__REQUIRED ACTION__. Set down the material again. Keep every line exactly as it is.

__RECORDED INFORMATION__.
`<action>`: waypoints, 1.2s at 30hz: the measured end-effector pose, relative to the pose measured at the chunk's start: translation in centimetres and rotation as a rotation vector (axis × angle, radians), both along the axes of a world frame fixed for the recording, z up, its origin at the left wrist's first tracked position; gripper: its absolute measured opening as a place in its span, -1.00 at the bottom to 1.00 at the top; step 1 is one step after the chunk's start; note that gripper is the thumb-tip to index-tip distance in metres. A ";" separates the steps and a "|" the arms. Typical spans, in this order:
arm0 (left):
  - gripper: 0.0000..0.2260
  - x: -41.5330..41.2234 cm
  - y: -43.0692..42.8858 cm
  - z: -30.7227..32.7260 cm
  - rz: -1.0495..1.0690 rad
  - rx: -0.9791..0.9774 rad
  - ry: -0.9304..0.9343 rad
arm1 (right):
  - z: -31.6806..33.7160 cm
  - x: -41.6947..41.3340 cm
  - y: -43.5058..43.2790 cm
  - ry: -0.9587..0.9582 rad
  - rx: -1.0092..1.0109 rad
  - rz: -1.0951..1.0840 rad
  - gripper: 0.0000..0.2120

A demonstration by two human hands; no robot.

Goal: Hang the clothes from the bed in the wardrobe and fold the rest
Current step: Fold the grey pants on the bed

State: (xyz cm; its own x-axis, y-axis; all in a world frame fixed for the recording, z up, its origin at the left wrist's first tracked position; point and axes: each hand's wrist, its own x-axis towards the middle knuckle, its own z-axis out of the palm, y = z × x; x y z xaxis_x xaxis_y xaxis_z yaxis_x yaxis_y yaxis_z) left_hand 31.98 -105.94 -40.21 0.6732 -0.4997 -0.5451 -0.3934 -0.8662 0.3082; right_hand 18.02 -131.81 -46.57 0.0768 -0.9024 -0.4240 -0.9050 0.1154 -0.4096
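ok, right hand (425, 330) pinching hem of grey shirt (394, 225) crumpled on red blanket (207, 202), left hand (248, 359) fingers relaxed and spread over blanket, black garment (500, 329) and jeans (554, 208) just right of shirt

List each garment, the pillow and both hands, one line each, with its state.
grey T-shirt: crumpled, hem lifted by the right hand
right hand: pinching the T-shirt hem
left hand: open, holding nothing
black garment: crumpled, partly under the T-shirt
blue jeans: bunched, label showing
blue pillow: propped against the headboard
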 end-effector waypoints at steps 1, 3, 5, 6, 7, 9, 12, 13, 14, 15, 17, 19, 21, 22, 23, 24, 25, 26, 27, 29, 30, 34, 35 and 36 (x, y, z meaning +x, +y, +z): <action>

__RESULT__.
`<action>`: waypoints, 1.2s at 30hz: the measured end-effector pose, relative to the pose measured at the chunk's start: translation in centimetres and rotation as a rotation vector (axis × angle, radians), both along the axes of a world frame fixed for the recording, z up, its origin at the left wrist's first tracked position; gripper: its absolute measured opening as a place in its span, -1.00 at the bottom to 1.00 at the top; step 1 is one step after the chunk's start; note that gripper is the thumb-tip to index-tip distance in metres. A ";" separates the steps and a "|" the arms. Typical spans, in this order:
arm0 (left):
  - gripper: 0.0000..0.2260
  - x: -41.5330..41.2234 cm
  - y: -43.0692..42.8858 cm
  - z: -30.7227..32.7260 cm
  - rz: -1.0495..1.0690 rad
  - rx: -0.9791..0.9774 rad
  - ry: -0.9304..0.9343 rad
arm1 (right):
  - z: -31.6806..33.7160 cm
  - x: -41.6947..41.3340 cm
  - y: -43.5058..43.2790 cm
  - ry: -0.9587..0.9582 rad
  - rx: -1.0092..1.0109 rad
  - rz: -1.0951..1.0840 rad
  - gripper: 0.0000..0.2120

A demonstration by two human hands; no robot.

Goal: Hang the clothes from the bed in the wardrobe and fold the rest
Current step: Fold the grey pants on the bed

State: (xyz cm; its own x-axis, y-axis; all in a world frame fixed for the recording, z up, its origin at the left wrist's first tracked position; point and axes: each hand's wrist, its own x-axis towards the middle knuckle, its own z-axis out of the palm, y = z × x; x y z xaxis_x xaxis_y xaxis_z yaxis_x yaxis_y yaxis_z) left_hand 31.98 -105.94 -40.21 0.6732 -0.4997 -0.5451 -0.3934 -0.8662 0.3082; right_hand 18.02 -131.81 -46.57 0.0768 -0.9024 -0.4240 -0.9050 0.1154 -0.4096
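ok, right hand (425, 330) pinching hem of grey shirt (394, 225) crumpled on red blanket (207, 202), left hand (248, 359) fingers relaxed and spread over blanket, black garment (500, 329) and jeans (554, 208) just right of shirt

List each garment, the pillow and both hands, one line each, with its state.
grey T-shirt: crumpled, hem lifted by the right hand
right hand: pinching the T-shirt hem
left hand: open, holding nothing
black garment: crumpled, partly under the T-shirt
blue jeans: bunched, label showing
blue pillow: propped against the headboard
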 end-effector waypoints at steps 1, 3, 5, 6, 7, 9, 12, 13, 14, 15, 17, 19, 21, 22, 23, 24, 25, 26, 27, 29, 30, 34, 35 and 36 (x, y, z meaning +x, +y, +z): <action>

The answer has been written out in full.